## REQUIREMENT
All the lines below should appear again unchanged, though their pictures should not.

## RAW DATA
*** Begin section ***

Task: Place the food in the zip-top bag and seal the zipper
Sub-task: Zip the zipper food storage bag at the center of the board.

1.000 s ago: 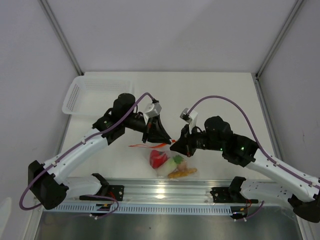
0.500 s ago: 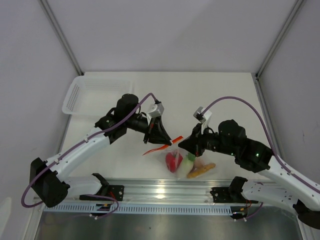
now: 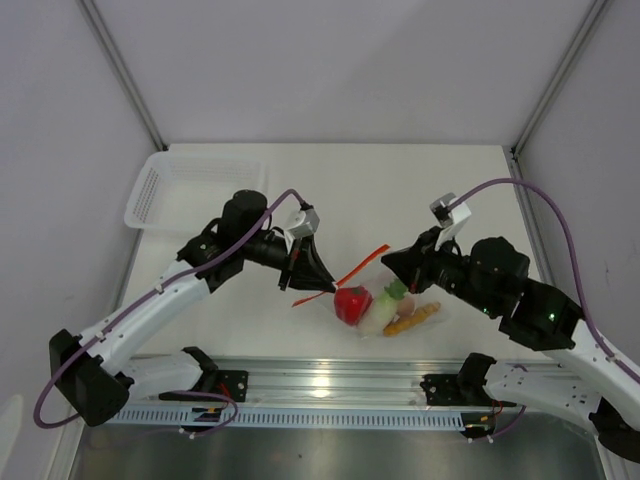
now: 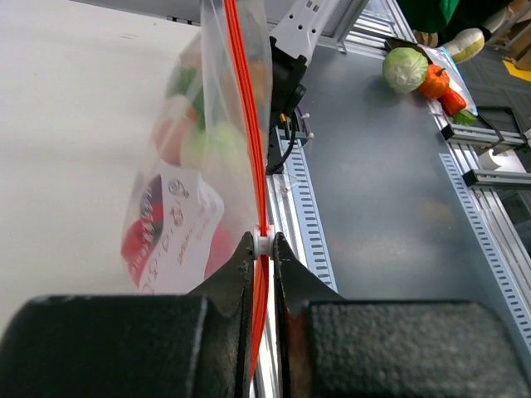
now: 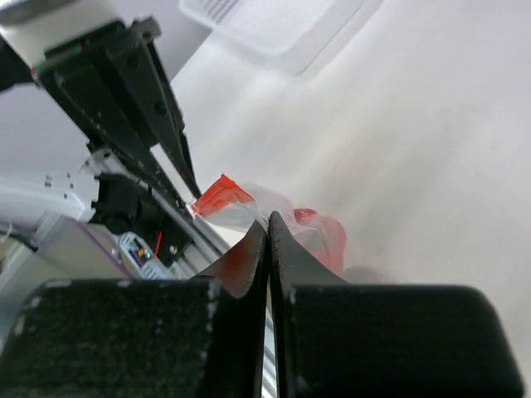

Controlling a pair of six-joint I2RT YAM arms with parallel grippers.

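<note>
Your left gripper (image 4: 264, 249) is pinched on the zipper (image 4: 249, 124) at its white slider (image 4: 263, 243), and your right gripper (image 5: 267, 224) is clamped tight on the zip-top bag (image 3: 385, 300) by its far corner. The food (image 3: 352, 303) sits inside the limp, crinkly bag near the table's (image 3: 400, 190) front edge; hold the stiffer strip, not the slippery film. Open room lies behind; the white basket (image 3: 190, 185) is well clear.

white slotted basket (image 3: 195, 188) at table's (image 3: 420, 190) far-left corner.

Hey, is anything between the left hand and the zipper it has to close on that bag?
Nothing visible. The left hand is already pinched on the zipper at its white slider, and the strip ahead runs bare along the bag, whose far end the right hand grips.
</note>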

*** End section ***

## ANSWER TO THIS EXERCISE
Task: Place the food in the zip-top bag and seal the zipper
Sub-task: Zip the zipper food storage bag at the center of the board.

1.000 s ago: 
0.500 s ago: 
now: 
now: 
now: 

Controlling a pair of six-joint I2RT YAM arms with parallel grippers.

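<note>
Your left gripper (image 4: 264, 249) is pinched on the zipper (image 4: 249, 124) at its white slider (image 4: 263, 243), and your right gripper (image 5: 267, 224) is clamped tight on the zip-top bag (image 3: 385, 300) by its far corner. The food (image 3: 352, 303) sits inside the limp, crinkly bag near the table's (image 3: 400, 190) front edge; hold the stiffer strip, not the slippery film. Open room lies behind; the white basket (image 3: 190, 185) is well clear.

white slotted basket (image 3: 195, 188) at table's (image 3: 420, 190) far-left corner.

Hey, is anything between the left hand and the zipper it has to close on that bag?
Nothing visible. The left hand is already pinched on the zipper at its white slider, and the strip ahead runs bare along the bag, whose far end the right hand grips.
</note>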

Work on this exercise is complete, and nothing remains.